Section 26             Definitions

As used in this Agreement, the following terms have the respective meanings set forth below:

Applicable Time” means (i) each Representation Date, (ii) the time of each sale of any Placement Units pursuant to this Agreement, and (iii) each Settlement Date.

Issuer FreeWriting Prospectus” means any “issuer free writing prospectus,” as defined in Rule 433, relating to the Placement Units that (i) is required to be filed with the Commission by the Trust, (ii) is a “road show” that is a “written communication” within the meaning of Rule 433(d)(8)(i) whether or not required to be filed with the Commission, or (iii) is exempt from filing pursuant to Rule 433(d)(5)(i) because it contains a description of the Placement Units or of the offering that does not reflect the final terms, in each case in the form filed or required to be filed with the Commission or, if not required to be filed, in the form retained in the Trust’s records pursuant to Rule 433(g) under the Securities Act Rules and Regulations.

All references in this Agreement to financial statements and schedules and other information that is “contained,” “included” or “stated” in the Registration Statement or the Prospectuses (and all other references of like import) shall be deemed to mean and include all such financial statements and schedules and other information that is incorporated by reference in the Registration Statement or the Prospectuses, as the case may be.

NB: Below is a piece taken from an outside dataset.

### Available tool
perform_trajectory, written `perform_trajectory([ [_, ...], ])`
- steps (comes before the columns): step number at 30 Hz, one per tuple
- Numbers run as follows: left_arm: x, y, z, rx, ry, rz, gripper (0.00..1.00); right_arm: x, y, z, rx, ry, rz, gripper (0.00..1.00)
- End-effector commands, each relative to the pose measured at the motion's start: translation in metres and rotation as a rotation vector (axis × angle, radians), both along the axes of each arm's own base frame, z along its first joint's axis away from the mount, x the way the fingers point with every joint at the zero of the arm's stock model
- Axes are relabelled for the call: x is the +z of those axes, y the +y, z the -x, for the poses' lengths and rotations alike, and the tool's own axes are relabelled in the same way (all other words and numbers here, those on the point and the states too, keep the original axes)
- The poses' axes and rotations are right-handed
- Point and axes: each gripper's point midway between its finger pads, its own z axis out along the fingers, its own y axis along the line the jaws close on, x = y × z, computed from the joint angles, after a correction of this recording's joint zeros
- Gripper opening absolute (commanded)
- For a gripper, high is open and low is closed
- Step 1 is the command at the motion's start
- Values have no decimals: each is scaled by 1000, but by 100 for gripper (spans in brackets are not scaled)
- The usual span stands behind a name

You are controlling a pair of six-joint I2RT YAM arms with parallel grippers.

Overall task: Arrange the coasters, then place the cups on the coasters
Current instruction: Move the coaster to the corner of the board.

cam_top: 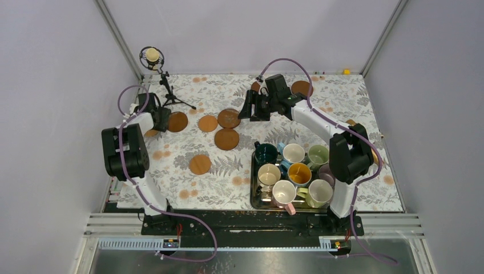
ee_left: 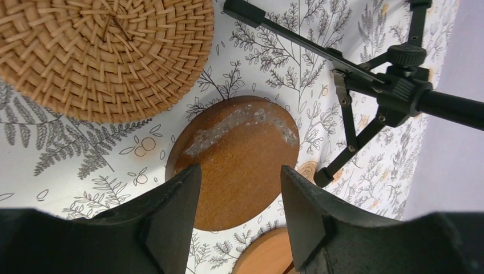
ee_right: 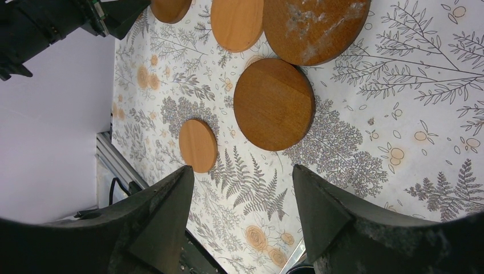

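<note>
Then, left pincer (ee_left: 238, 171): gaped over scuffed coaster (ee_left: 228, 142)
Right pincer (ee_right: 241, 171): open, empty, above tabletop (ee_right: 399, 114)
Cups (cam_top: 294, 153): stood clustered in tray (cam_top: 253, 194)

You have a white tablecloth printed with grey ferns and small orange flowers (cam_top: 228, 171) covering the whole work surface. At its far left corner stands a black folding tripod stand (cam_top: 171, 97), legs spread on the cloth, carrying a cream foam-capped microphone in a black ring mount (cam_top: 152, 56). The left wrist view shows you that stand's hub and legs (ee_left: 399, 85) close up. On the right half, towards the near edge, sits a rectangular steel tray (cam_top: 252, 191). A small yellow object (cam_top: 346, 71) lies at the far right corner; what it is cannot be told. Pale lavender walls (cam_top: 51, 85) and bare aluminium corner posts (cam_top: 117, 37) enclose the table.
</note>
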Motion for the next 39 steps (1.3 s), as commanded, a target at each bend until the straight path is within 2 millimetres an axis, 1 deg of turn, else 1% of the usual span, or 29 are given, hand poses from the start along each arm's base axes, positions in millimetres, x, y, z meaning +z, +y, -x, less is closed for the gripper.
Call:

All references in this Agreement to the Registration Statement, the Prospectus or any amendment or supplement to any of the foregoing shall be deemed to include the copy filed with the Commission pursuant to EDGAR; all references in this Agreement to any Issuer Free Writing Prospectus (other than any Issuer Free Writing Prospectuses that, pursuant to Rule 433, are not required to be filed with the Commission) shall be deemed to include the copy thereof filed with the Commission pursuant to EDGAR; and all references in this Agreement to “supplements” to the Prospectuses shall include, without limitation, any supplements, “wrappers” or similar materials prepared in connection with any offering, sale or private placement of any Placement Units by the Agents outside of the United States.

[Signature Page Follows]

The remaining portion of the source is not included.